Katherine Clifford ’14 interviews Hari Krishnan, Artist in Residence at Wesleyan University, on the Spring Faculty Dance Concert: March 2 & March 3, 2012 at 8pm in the CFA theater. Hari Krishnan is teaching the Bharata Natyam and Repertory and Performance classes this spring. The Spring Faculty Dance Concert will feature the U.S. premiere of “Quicksand” and the world premiere of “Nine.”
The Wesleyan dancers performing the world premiere of “Nine” will include Abigail Baker ’12 and Aditi Shivaramakrishnan ’12 (both performances); Arianna Fishman ’13, Allison Greenwald ’14, Christian Lalonde ’13, Francesca Moree ’14, Cristina Ortiz ’15, Sarah La Rue ’12, and Rachel Rosengard ’14 (March 2); and graduate students Taylor Burton and Natalie Plaza, Dawanna Butler ’15, Arin Dineen ’13, Jessica Placzek ’12, Claire Feldman-Reich ’12, and Tess Scriptunas ’14 (March 3).
Q: Tell me about the piece “Quicksand,” which will be performed in the Spring Faculty Dance Concert; what does it explore, and how does your work combine South Indian Classical Dance, or Bharata Natyam, with contemporary influences?
A: Both pieces are about the search for identity, the search for selfhood. This is the overarching theme that binds the pieces together. “Quicksand” is a piece that I choreographed in March 2011 for a high profile dance festival in Canada. The work I do usually challenges dominant discourses about culture. I try to subvert popular culture, and I try to challenge stereotype and cliché. “Quicksand” is a prime example of this prominent theme. The inspiration of the work came from nine archetypal emotions popular in Indian classical dance. These nine emotions are usually hyper-exaggerated and done in a specific way by a classical dancer, usually female. I decided to subvert that popular depiction by using nine contemporary male dancers, and by creating a postmodern interpretation for those nine emotions.

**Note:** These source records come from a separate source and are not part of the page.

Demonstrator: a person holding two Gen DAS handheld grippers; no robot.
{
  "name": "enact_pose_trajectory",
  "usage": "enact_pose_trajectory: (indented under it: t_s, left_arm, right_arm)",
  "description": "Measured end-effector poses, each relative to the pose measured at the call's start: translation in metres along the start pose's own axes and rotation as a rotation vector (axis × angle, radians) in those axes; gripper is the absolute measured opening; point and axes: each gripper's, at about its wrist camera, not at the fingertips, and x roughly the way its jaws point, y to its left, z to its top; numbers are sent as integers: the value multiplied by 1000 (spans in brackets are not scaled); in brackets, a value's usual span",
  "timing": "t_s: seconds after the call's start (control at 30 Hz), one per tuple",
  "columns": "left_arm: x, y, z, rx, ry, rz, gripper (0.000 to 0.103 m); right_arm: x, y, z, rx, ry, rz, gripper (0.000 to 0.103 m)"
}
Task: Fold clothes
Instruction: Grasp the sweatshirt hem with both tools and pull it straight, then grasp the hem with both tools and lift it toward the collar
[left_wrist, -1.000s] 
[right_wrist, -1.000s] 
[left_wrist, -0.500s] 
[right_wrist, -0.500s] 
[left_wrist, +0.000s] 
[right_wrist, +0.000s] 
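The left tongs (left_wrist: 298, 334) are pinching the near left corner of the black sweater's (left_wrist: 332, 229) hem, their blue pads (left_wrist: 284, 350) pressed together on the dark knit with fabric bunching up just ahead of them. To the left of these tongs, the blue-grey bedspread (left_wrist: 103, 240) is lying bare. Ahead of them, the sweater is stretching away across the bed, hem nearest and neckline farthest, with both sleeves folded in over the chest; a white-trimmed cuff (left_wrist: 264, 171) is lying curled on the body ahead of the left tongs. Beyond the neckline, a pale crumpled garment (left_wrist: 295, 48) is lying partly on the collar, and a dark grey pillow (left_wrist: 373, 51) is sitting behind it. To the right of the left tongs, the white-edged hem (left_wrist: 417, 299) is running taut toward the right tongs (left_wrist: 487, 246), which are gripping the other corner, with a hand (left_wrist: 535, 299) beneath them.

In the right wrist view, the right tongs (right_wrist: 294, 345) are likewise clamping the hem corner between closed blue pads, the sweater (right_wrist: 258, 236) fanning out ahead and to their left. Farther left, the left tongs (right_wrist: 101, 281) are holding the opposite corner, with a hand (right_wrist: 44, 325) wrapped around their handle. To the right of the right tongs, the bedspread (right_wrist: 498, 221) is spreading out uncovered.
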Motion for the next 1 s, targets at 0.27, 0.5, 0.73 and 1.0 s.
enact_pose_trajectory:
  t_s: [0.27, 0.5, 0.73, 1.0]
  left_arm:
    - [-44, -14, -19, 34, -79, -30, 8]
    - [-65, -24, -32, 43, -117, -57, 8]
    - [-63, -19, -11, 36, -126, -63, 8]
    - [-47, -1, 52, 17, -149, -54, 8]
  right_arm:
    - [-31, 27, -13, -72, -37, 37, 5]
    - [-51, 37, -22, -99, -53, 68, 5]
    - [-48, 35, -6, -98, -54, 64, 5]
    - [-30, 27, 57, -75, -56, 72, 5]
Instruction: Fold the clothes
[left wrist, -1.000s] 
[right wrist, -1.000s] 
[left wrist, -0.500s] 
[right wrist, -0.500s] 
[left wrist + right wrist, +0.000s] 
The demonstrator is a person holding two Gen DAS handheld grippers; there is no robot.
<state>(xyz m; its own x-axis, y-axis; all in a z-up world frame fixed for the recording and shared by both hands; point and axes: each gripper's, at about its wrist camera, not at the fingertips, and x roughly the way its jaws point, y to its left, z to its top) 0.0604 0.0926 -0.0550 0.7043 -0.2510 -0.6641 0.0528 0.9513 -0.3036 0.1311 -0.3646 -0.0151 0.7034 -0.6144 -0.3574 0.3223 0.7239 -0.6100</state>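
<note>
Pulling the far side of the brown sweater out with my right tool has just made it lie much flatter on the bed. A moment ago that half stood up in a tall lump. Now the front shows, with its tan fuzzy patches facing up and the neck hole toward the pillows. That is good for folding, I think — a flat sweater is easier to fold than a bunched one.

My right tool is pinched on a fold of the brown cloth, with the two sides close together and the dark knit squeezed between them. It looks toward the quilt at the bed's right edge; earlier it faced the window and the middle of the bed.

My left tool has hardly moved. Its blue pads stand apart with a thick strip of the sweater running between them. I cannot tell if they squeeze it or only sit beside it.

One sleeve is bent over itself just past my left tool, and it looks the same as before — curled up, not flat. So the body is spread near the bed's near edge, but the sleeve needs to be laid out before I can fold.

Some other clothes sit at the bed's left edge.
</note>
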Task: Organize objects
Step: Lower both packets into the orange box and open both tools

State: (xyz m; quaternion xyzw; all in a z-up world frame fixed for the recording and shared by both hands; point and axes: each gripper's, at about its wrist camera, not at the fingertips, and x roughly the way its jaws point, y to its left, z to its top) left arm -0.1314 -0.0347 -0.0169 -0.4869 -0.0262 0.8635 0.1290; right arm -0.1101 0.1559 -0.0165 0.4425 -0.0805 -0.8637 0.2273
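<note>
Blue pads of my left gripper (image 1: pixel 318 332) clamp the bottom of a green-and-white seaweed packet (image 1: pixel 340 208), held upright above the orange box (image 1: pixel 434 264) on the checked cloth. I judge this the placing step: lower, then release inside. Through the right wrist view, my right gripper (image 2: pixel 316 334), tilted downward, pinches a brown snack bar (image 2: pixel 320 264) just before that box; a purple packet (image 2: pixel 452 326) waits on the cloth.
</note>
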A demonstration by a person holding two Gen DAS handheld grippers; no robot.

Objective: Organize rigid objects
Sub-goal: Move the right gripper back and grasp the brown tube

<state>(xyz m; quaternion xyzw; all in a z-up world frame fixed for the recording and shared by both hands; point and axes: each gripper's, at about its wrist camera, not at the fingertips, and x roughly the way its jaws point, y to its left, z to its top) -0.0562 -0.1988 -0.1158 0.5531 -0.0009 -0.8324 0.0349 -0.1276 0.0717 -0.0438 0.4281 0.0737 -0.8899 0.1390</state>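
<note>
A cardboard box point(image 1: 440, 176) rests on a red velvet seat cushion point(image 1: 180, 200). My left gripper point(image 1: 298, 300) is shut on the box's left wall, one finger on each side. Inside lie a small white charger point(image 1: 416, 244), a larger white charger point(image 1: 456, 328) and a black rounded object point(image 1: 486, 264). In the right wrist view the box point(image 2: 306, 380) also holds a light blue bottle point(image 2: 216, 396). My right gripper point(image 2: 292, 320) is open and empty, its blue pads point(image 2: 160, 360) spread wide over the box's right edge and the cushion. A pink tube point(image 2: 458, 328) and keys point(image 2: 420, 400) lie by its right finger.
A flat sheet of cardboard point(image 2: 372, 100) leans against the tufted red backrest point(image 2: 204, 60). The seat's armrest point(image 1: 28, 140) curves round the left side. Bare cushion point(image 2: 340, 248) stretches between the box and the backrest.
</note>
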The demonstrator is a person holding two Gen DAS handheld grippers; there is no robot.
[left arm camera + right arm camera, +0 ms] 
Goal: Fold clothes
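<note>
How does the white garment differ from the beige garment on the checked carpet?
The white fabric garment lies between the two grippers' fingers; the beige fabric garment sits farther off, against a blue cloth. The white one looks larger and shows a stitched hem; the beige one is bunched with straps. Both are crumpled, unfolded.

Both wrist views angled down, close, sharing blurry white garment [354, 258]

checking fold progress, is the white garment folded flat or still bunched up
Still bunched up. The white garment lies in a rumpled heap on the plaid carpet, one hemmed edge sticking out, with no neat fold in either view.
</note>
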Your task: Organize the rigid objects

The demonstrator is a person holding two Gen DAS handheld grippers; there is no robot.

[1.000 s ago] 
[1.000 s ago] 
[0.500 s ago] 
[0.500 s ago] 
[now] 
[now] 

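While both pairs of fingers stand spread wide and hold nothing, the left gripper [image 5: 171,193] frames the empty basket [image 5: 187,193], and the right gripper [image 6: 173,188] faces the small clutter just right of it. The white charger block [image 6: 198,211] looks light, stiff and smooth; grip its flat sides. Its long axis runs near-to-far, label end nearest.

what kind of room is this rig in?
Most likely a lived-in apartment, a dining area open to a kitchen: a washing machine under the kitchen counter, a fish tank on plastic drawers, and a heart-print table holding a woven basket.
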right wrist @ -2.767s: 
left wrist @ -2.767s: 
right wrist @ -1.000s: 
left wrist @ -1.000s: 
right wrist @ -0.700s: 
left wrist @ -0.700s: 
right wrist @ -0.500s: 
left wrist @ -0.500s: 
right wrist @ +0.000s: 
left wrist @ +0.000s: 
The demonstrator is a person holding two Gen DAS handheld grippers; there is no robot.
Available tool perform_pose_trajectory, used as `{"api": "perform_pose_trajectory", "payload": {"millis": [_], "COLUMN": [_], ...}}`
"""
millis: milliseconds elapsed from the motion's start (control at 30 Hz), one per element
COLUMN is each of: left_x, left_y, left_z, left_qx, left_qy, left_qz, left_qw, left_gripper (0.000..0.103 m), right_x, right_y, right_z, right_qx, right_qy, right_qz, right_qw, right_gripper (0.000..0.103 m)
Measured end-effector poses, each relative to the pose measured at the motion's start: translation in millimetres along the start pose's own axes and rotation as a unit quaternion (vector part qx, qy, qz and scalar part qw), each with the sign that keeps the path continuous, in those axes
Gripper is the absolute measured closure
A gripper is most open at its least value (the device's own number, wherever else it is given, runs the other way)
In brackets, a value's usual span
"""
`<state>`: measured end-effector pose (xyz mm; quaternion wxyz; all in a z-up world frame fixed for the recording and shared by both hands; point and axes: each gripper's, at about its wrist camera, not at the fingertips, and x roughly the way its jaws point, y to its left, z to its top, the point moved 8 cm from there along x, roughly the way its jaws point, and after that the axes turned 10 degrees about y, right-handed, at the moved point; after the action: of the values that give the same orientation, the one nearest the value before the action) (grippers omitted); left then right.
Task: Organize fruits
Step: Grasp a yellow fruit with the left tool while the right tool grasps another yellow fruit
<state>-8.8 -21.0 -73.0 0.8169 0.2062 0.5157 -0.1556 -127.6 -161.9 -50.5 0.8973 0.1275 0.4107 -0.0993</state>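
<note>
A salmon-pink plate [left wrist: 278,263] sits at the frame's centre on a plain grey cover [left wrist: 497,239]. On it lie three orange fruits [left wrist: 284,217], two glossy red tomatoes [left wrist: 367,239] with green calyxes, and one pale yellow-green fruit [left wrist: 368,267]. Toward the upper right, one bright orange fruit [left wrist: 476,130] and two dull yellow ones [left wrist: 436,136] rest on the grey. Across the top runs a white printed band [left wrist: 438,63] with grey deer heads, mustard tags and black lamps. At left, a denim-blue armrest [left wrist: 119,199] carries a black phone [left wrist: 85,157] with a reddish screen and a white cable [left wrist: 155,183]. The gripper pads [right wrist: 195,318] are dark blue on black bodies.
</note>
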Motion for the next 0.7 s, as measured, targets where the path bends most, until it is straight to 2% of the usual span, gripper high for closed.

“Quicksand” is like a metaphor for my life; my name is Hari Krishnan, my ethnicity is Indian, I teach Bharata Natyam and contemporary dance at Wesleyan. I have a dance company that does a whole range of work in Toronto, Canada. I choreograph and perform around the world: in Europe, Malaysia, Singapore, and India. Wherever I go and perform my work, some of the comments I get are that my work is not Indian enough, it’s too Western, or that my work is not Western enough, it’s too Indian. All those opposite reactions to my work put me in an interesting location as a dance artist and in terms of my identity. I use “Quicksand” as a metaphor to demonstrate that complexity; it is a personal meditation on identity and selfhood. From a dance point of view, it is an engaging, physical, high-energy work by nine top Canadian male dancers who are going to showcase a new, unique movement vocabulary that blends Indian classical gesture and contemporary dance body movements.
Q: What inspired your other piece “Nine,” and how does it further explore these themes?
A: As a parallel story to “Quicksand,” the Repertory and Performance class at Wesleyan will do the same interpretation as “Quicksand”, but in a “classical” mode, using nine dancers and the same nine emotions. By “classical,” I mean a classical Indian style of movement, but with contemporary presentation in terms of lighting design, spatial dynamics, and the dancers’ relationships with each other.
Q: What is unique about the show and how do the two pieces come together to form one coherent meaning?
A: What’s unique about this show is that it’s one idea, nine emotions, and two interpretations of this idea: one postmodern and one classical, which are displayed through radically different works. It is the culmination of my own artistic, research, and pedagogical practices. It also allows me to blend my two worlds; I’m artistic director of inDANCE, the Toronto-based dance company, and I’ve been at Wesleyan for over ten years now.
Q: What do you hope people will gain from the show? Why should people come see it?
A: This show is for anyone who is interested in dance, design and music. We have a U.K.-based composer who composed the music for “Quicksand.” He has combined electronic and computer-generated music with music from popular culture. “Nine” consists of an amazing Indian classical dance call, which is very lush and rich. Visual design and costume design are also very strong; “Quicksand” is a multimedia work. The lighting design for “Nine” has been specially lit by Theater Professor Jack Carr.
This is for anybody interested in movement and high-energy physicality. It is about celebrating diversity and experiencing humanity in various hues, colors, and tints. It is a bizarre look at life, and a fun, accessible, and engaging evening of dance. The dance department reflects the concert in terms of its openmindedness and the eclectic dance courses we offer in the dance department: from Javanese to Ballet to Modern to Bharata Natyam to West African. This is the kind of concert that can really thrive at Wesleyan, and it’s a testimony to the open-minded, progressive attitude at Wesleyan.
Finally, I tell people that it is a must see for “anyone interested in dangerous liaisons and delicious diversity.” I hope that the audience will come in with an open-minded attitude, and not expect either Indian or contemporary dance; this is “Wesleyan dance.”